Dalam Filsafat Timur, pencarian makna menjadi pusat perjalanan manusia. Buddhismne mengajarkan agar manusia tak terombang-ambing persepsi dan bahwa setiap orang memiliki dharma masing-masing.
Ajaran mengenai Dharma juga ada pada Hinduisme. Di khazanah Muslim, setiap tahun penganutnya diingatkan untuk kembali ke fitrah; itulah kesejatian hidupnya sebagai manusia yang menang melawan hawa nafsu.
Sedangkan dalam Injil, ditulis perumpamaan tentang talenta yang dibekalkan berbeda-beda pada setiap orang agar masing-masing bisa mengembangkan keunikan diri berdasarkan talentanya. Bahkan di agama Nasrani diajarkan melakukan pelayanan kepada sesama.

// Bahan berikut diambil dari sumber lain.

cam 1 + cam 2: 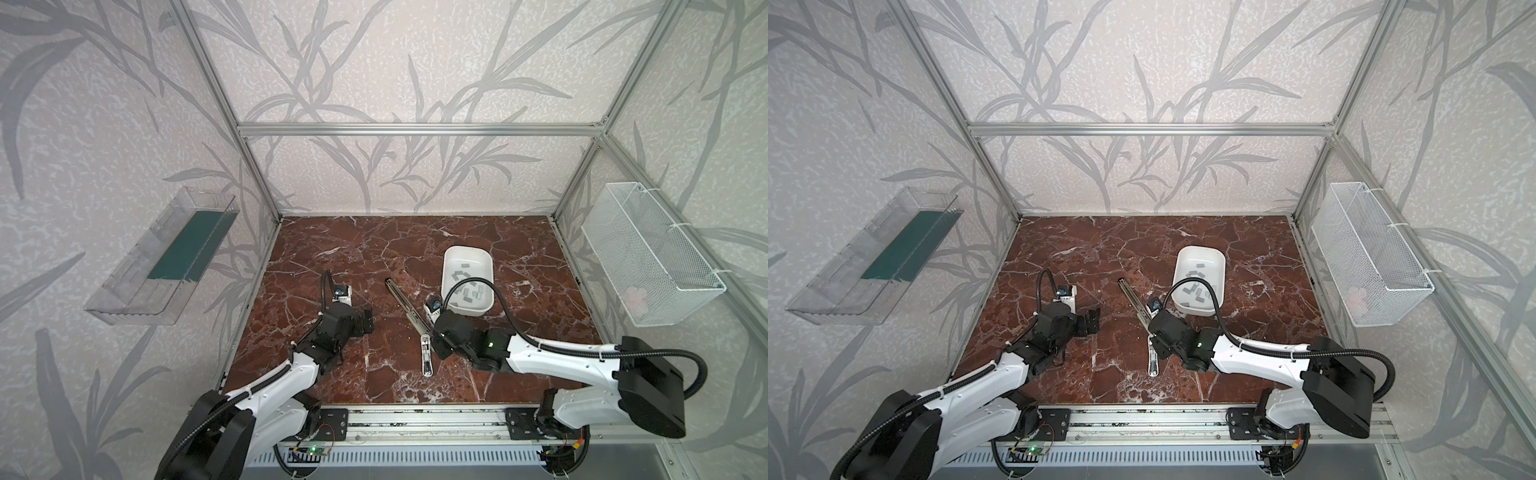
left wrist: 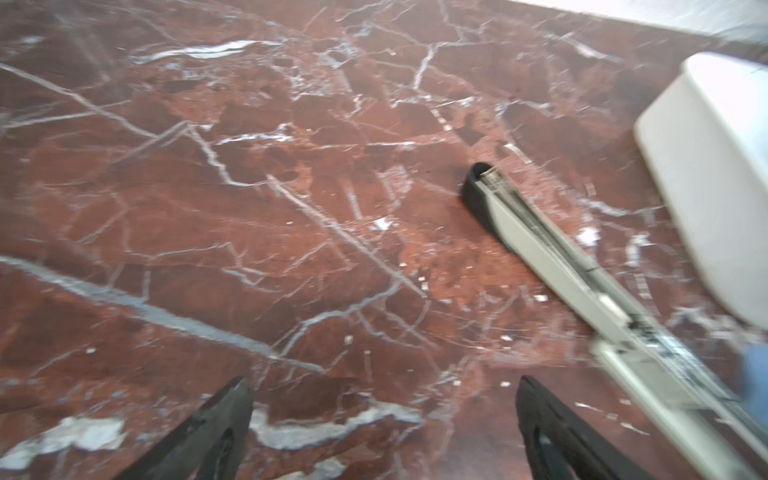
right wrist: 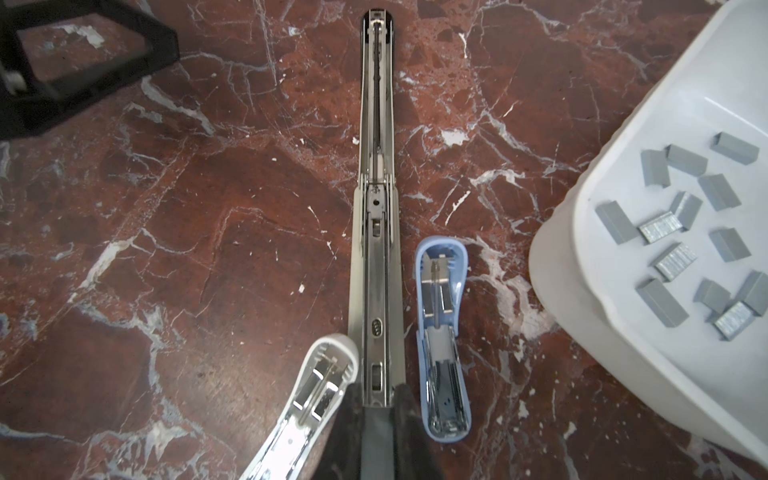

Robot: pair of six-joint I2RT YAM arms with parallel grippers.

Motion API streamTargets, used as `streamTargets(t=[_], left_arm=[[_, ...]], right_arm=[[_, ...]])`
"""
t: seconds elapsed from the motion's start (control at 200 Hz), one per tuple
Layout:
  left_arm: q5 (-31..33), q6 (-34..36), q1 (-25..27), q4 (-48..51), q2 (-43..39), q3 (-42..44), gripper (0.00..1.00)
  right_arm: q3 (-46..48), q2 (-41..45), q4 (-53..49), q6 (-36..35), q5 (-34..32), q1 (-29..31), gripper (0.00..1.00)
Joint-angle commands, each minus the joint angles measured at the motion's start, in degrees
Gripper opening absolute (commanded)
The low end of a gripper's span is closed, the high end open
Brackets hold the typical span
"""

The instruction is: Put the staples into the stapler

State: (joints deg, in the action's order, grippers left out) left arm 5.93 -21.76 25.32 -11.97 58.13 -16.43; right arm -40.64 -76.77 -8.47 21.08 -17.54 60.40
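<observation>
A long grey stapler (image 1: 405, 305) (image 1: 1136, 303) (image 2: 540, 249) (image 3: 376, 208) lies opened flat on the red marble table, its metal channel facing up. My right gripper (image 1: 430, 334) (image 1: 1153, 334) (image 3: 379, 395) is shut on the stapler's near end, with one dark finger on each side. The staples (image 1: 469, 286) (image 1: 1198, 287) (image 3: 685, 232), several short grey strips, lie loose in a white tray (image 1: 467, 250) (image 1: 1200, 250) (image 2: 715, 166) (image 3: 561, 270) right of the stapler. Left of the stapler, my left gripper (image 1: 368, 320) (image 1: 1092, 322) (image 2: 382, 382) stands open over bare marble with nothing between its fingers.
A small white stapler (image 1: 426, 357) (image 1: 1153, 359) (image 3: 316, 395) lies open beside the right gripper. A small blue stapler (image 3: 442, 332) lies open between the long stapler and the tray. A clear bin (image 1: 162, 257) hangs on the left wall, a wire basket (image 1: 648, 249) on the right wall.
</observation>
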Motion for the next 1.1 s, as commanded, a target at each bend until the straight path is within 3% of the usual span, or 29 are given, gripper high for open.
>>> streamTargets(t=[0.0, 0.09, 0.2, 0.29, 0.41, 0.49, 0.595, 0.695, 0.74, 0.81, 0.94, 1.095], left_arm=[[-10.37, -6.87, 0.03, 3.00, -3.33, -1.89, 0.99], [-12.09, -9.54, 2.78, 7.76, -4.91, -3.64, 0.99], [-5.20, -7.62, 9.02, 13.83, -6.18, -5.87, 0.99], [-3.27, -4.84, 9.66, 19.18, -6.01, -8.86, 0.99], [-0.39, -2.96, 9.17, 26.23, -6.27, -13.85, 0.99], [-0.13, -2.49, 7.79, 28.50, -6.34, -15.82, 0.99], [0.29, 0.34, 4.06, 31.79, -5.05, -18.26, 0.99], [4.91, 2.14, 0.93, 32.03, -3.30, -18.51, 0.99], [5.59, 3.43, 0.15, 30.56, -2.81, -17.82, 0.99], [6.00, 6.33, -0.25, 26.55, -2.50, -15.52, 0.99], [3.88, 7.57, -1.28, 21.58, -2.47, -13.24, 0.99], [-2.72, 9.87, -1.68, 18.80, -4.68, -11.67, 0.99]], right_arm=[[0.84, 3.55, -3.40, 2.47, -4.11, -0.35, 0.00], [3.57, 5.20, 1.56, 1.43, -4.84, -2.31, 0.02], [4.89, 4.69, 4.65, 0.29, -2.16, -7.92, 0.02], [4.41, 2.97, 5.31, -2.53, -2.48, -9.33, 0.01], [-0.41, 1.16, -2.33, -0.68, -1.39, -9.50, 0.00], [-6.73, -0.18, -11.73, 1.85, 4.24, -9.60, 0.00], [-13.02, -2.90, -19.37, -0.61, 8.62, -9.60, 0.00], [-12.07, -5.19, -16.37, -8.80, 9.77, -9.61, 0.00], [-11.21, -6.17, -14.76, -7.38, 8.18, -9.94, 0.00], [-9.57, -7.30, -10.02, -9.99, 14.60, -11.27, 0.00], [-7.28, -7.05, -7.47, -12.51, 9.76, -11.54, 0.00], [-5.26, -5.82, -6.06, -14.08, 12.03, -11.71, 0.00]])
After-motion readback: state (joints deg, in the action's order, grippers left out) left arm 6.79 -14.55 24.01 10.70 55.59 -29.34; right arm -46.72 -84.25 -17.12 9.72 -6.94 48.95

Itu semua menggambarkan bagaimana agama-agama mengajak manusia untuk membaca dan menemukan makna hidup. Membaca kedalaman berarti menemukan makna. Itulah inti pencarian manusia.
Seperti yang dijelaskan Martin Heidegger dalam Being and Time (1927), makna adalah sesuatu yang akan kita temukan Ketika kita mampu melihat kedalaman dari hal yang bersifat permukaan. Untuk itu, makna menjadikan manusia autentik. Makna bukanlah persepsi, melainkan kebernilaian. Makna bukan tubuh kita, melainkan apa yang membuat kita menemukan jalan untuk 'being' bukan sekedar 'be'.

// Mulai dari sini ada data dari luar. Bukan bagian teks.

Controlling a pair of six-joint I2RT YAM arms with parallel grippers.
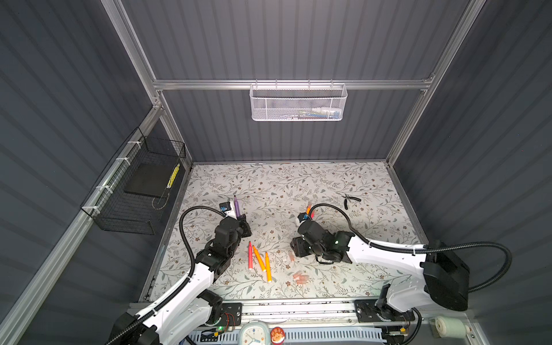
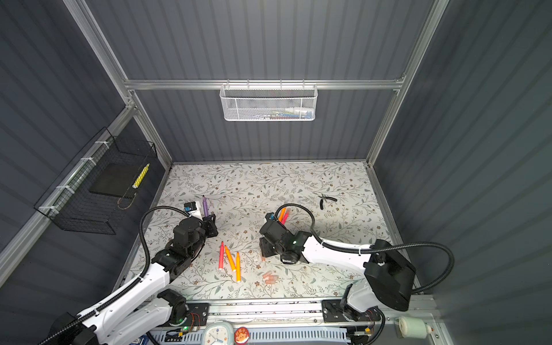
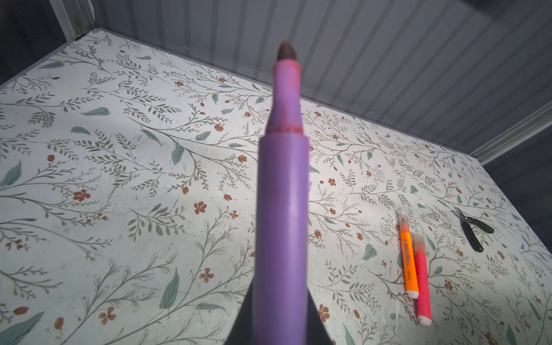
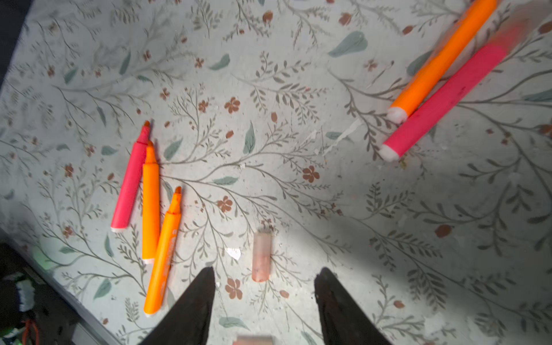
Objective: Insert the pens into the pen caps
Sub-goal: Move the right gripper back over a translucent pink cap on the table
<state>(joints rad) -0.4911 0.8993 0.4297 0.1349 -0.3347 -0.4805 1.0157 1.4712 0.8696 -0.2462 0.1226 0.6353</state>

Manusia tak pernah jadi, melainkan selalu berada dalam proses kemenjadian. Era modern dipenuhi dengan pencarian identitas—siapa kita di mata dunia, bagaimana kita dikenal, apa yang kita capai. Namun, semakin kita mengejar label sosial, semakin kita terasing dari makna sejati hidup.